A litter is the live birth of multiple offspring at one time in animals from the same mother and usually from one set of parents, particularly from three to eight offspring. The word is most often used for the offspring of mammals, but can be used for any animal that gives birth to multiple young. In comparison, a group of eggs and the offspring that hatch from them are frequently called a clutch, while young birds are often called a brood. Animals from the same litter are referred to as littermates.

== Litter size (typical count) ==
In most female mammals, the average litter size is about half the number of mammae. Presumably, this enables females to successfully nurse litters even if some mammae fail to produce milk. Breeding female naked mole-rats, however, can bear and successfully rear litters that are far more numerous than their mammae because young take turns nursing from the same mammary and breeding females and pups are fed and protected by colony mates, enabling queens to concentrate their reproductive efforts on gestation and lactation.

== Factors affecting litter size ==
Animals with shorter gestation periods typically produce larger litters of less developed young (altricial). In contrast, those with longer gestations generally have smaller litters of more developed offspring (precocial). Another factor that can affect litter size is the species of that particular animal. Smaller mammals tend to have larger litters, while larger mammals tend to have smaller litters. Animals that bear multiple young at once often have offspring born at a relatively early stage of development. There are some exceptions to the rule. Pigs are an exception because they do tend to have larger litter sizes and longer gestation periods. This is due to both genetics and selective breeding practices.

| Species | Gestation (days) | Average litter |
|---|---|---|
| House mouse | 19-21 | 6 |
| Rabbit | 28-35 | 7 |
| Domestic cat | 58-67 | 4 |
| Domestic dog | 58-68 | 5-6 |
| Pig | 115 | 10-14 |
| Cow | 283 | 1 |
| Human | 266-280 | 1 |

Multiple other biological and environmental factors influence litter size within and between species:

- Maternal body size: Larger individuals within a species typically produce larger litters
- Maternal age: Litter sizes often increase with age up to a point, then decline
- Nutrition: Better-fed mothers produce larger litters with higher survival rates
- Number of mammae: Average litter size often approximates half the number of teats

== Advantages of being born into a litter ==
Animals frequently display grouping behavior in herds, swarms, flocks, or colonies, and these multiple births derive similar advantages. A litter offers some protection from predation, not particularly to the individual young but to the parents' investment in breeding. With multiple young, predators could eat several, and others could still survive to reach maturity, but with only one offspring, its loss could mean a wasted breeding season. The other significant advantage is the chance for the healthiest young animals to be favored from a group. Rather than it being a conscious decision on the part of the parents, the fittest and strongest baby competes most successfully for food and space, leaving the weakest young, or runts, to die through lack of care.

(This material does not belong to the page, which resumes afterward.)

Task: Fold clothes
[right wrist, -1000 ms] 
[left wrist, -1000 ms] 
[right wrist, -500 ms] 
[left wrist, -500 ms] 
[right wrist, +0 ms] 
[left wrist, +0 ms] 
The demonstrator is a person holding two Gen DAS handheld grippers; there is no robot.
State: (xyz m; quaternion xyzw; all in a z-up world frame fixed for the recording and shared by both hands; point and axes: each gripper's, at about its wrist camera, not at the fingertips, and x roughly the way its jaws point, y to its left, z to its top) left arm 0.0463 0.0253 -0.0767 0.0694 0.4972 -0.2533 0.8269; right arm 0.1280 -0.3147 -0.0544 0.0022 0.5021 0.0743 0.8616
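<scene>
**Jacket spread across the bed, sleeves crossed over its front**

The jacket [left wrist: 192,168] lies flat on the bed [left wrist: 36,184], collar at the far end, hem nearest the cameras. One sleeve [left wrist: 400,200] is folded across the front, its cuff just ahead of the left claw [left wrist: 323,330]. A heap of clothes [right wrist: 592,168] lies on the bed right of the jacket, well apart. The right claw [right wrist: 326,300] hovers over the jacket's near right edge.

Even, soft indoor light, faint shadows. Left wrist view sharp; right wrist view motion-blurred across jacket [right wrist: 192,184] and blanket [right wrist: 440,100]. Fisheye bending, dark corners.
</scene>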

== Maternal care and rejection ==
Not all offspring born in a litter receive equal care. Maternal rejection occurs across many species as a mechanism to optimize reproductive investment.

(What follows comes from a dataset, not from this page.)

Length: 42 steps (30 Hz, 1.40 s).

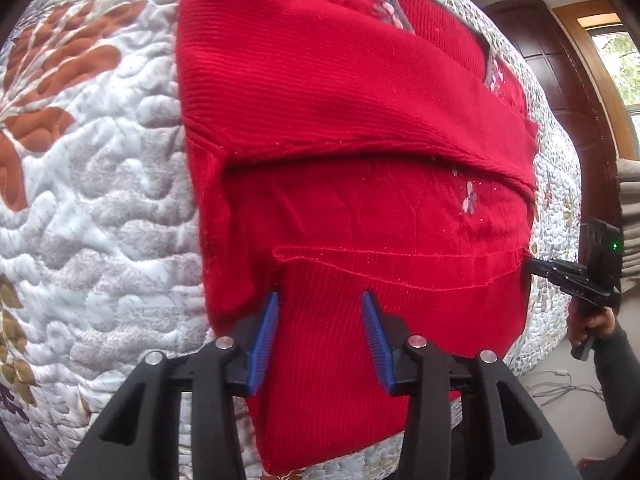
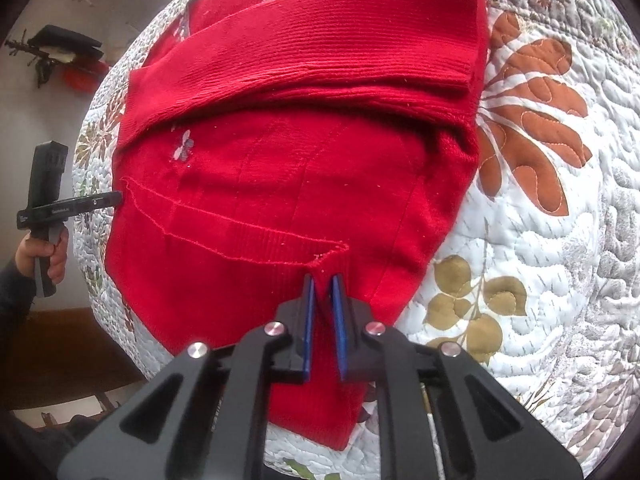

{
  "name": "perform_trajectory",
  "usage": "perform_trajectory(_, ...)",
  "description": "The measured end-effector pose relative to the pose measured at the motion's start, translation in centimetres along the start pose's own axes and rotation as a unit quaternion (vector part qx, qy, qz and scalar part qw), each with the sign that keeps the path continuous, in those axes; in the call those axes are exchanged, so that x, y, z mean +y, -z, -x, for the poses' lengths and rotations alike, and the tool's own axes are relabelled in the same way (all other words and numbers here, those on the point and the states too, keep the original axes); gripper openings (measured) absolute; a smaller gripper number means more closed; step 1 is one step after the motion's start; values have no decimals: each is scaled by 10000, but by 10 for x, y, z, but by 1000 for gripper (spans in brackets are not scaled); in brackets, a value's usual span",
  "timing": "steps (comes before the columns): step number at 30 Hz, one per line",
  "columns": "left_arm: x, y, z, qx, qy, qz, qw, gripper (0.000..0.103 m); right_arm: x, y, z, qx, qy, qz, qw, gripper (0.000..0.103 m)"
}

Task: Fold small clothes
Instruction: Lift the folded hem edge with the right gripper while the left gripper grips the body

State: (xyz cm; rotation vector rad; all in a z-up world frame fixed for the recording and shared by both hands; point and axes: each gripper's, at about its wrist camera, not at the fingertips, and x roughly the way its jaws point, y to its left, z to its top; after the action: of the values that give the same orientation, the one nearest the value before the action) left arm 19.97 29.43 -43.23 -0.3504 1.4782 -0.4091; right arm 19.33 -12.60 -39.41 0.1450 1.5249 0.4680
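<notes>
A red knit sweater (image 1: 360, 120) lies on a quilted bed cover, sleeves folded across its chest and its bottom hem (image 1: 400, 268) turned up. My left gripper (image 1: 320, 298) is open, its blue pads (image 1: 266, 340) straddling the ribbed fabric below the hem's left end. In the right wrist view the red sweater (image 2: 300, 160) fills the middle, and my right gripper (image 2: 323, 280) is shut on a pinch of it just under the hem's corner (image 2: 344, 246). Each view shows the other hand-held gripper (image 1: 560, 274) (image 2: 80, 206) touching the hem's far end.
The white quilt (image 1: 100, 200) with rust and olive leaf prints (image 2: 532, 120) spreads around the sweater. The bed's edge drops beyond the garment toward a dark wooden door (image 1: 560, 60) and window. A hand (image 2: 44, 256) grips the other tool's handle.
</notes>
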Motion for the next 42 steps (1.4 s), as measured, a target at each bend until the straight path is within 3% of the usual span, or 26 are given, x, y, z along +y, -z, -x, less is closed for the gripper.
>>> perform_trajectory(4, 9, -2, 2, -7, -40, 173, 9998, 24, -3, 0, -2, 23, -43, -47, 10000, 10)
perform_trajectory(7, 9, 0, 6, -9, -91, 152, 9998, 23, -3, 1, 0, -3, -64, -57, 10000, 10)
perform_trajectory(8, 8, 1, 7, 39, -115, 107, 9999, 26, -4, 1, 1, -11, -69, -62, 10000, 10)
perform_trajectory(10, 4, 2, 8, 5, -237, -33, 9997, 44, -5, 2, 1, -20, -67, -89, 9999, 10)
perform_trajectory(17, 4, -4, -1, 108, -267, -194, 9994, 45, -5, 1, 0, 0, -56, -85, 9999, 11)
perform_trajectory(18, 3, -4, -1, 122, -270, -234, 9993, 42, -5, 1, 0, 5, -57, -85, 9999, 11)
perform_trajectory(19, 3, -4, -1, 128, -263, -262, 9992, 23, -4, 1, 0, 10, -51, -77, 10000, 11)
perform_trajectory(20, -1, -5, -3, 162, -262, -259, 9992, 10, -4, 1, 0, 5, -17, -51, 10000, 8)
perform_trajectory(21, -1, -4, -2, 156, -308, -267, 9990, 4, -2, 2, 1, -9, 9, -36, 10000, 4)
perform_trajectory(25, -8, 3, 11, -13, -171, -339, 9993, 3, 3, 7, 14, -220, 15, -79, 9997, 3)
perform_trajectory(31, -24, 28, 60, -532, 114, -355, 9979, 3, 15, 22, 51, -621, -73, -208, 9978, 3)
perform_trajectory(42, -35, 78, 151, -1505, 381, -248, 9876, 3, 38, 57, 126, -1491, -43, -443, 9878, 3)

Common reasons for rejection include:

- Litter size exceeding the mother's capacity to nurse or care for all offspring
- The presence of runts or developmentally weak individuals
- Maternal stress, poor nutrition, or illness
- Inexperience in first-time mothers

In wild populations, rejected offspring rarely survive without intervention. The "runt" phenomenon is widespread in species with large litters, such as pigs and dogs, where the smallest individual may receive less access to milk and maternal attention.